Heart attacks claim a lot of lives in Belgium. “Of the 10,000 people that have a heart attack each year, only 900 survive, or 9 per cent,” Degraeuwe said.
New noses
Jan Derboven, a senior research at the Meaningful Interactions lab in KU Leuven, creates prosthetic noses and limbs using a 3D printer. His application, not yet on the market, is called Nose. The 3D printed results are more realistic than the current state of the art in prostheses, Derboven claims.
“What used to be clinical can now be more aesthetic,” he said. He foresees a day when scientists will email prosthetic templates to patients anywhere in the world.
The technology is also aimed at plastic surgeons, who currently use the picture editor Adobe Photoshop to create before and after images. However, this is limited to 2D. “It’s hard to talk about how your nose will change after an operation. 3D images give you more realism,” said Derboven.
Heart monitor
Quompium, a start up from the University of Hasselt and another entrant in the Belgian medical app scene, monitors heart rates by scanning your finger with a smartphone.
You press the smartphone camera lens gently with your finger and, after some seconds, an online report appears, ready for reviewing. The application can detect atrial fibrillation, the most common heart rhythm disorder, responsible for one in five strokes.
This empowers patients to control their own health and can also alert doctors if there are problems, “We are detecting relapse victims earlier,” said Valentino D'Onofrio, a biomedical student in the University of Hasselt. “We detected someone one day after their treatment. Without our device, he would have had to wait five weeks for his next check-up with his cardiologist.”
The team is currently awaiting regulatory approval to market the device in Europe and is finishing a clinical study with 50 patients. If successful, the application will sell for €20 or €30, said D'Onofrio.
DNA cruncher
Meanwhile Ugentec, from the same biotechnology incubator as Quompium, is selling a new tool to crunch sequence data.

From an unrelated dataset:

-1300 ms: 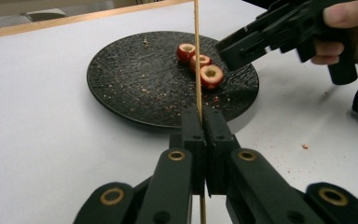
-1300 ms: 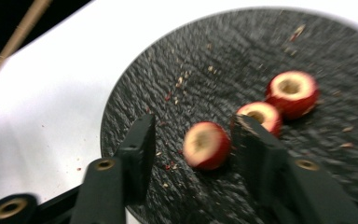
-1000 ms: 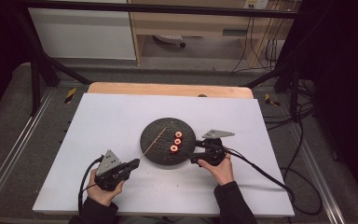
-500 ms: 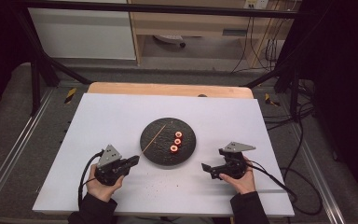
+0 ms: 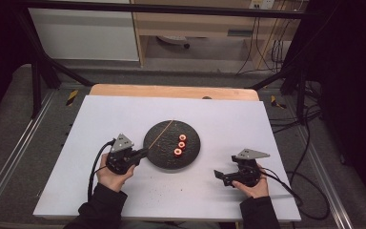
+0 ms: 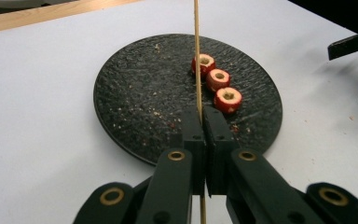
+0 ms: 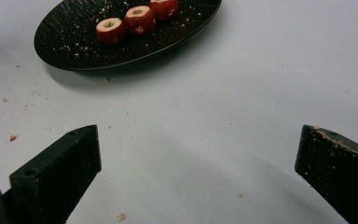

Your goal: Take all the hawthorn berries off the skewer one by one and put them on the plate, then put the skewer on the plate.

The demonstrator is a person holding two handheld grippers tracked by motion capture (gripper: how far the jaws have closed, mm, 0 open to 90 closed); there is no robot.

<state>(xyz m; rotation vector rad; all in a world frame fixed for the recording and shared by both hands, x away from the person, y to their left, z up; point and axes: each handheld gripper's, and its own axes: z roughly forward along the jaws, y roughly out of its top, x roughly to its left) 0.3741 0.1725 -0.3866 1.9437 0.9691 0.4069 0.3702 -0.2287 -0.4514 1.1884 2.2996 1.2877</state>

Ugentec’s software can evaluate DNA samples in just a few minutes, which is around 30 times faster than the typical manual effort. It also interprets DNA more accurately than existing techniques.
“A molecular scientist’s time is expensive,” says Thomas Beuls, account manager. “We’ve seen this kind of work taking up 15 people’s time.”
Ugentec has clients in Belgium and the Netherlands and the goal is to reach 50 labs this year. The comopany has received training and cash from a swath of incubators, including iMinds, Bryo, EIT Digital and Microsoft Innovation Center Flanders.
Eye in the sky
Aorta, a health technology project managed by iMinds and KU Leuven, has developed a programme to help hospitals hit their quality goals. Demonstrating the system, Wim Vancroonenburg, a computer scientist in KU Leuven, points to a screen full of dots milling around, digitally tracking the performance of health workers. Green circles are patients, blue circles are employees.
“You can use this tech to optimise the many logistic flows in a hospital,” said Vancroonenburg. A nurse on a corridor could be instructed to make a slight deviation to pick up a patient he or she meets on the way, for instance.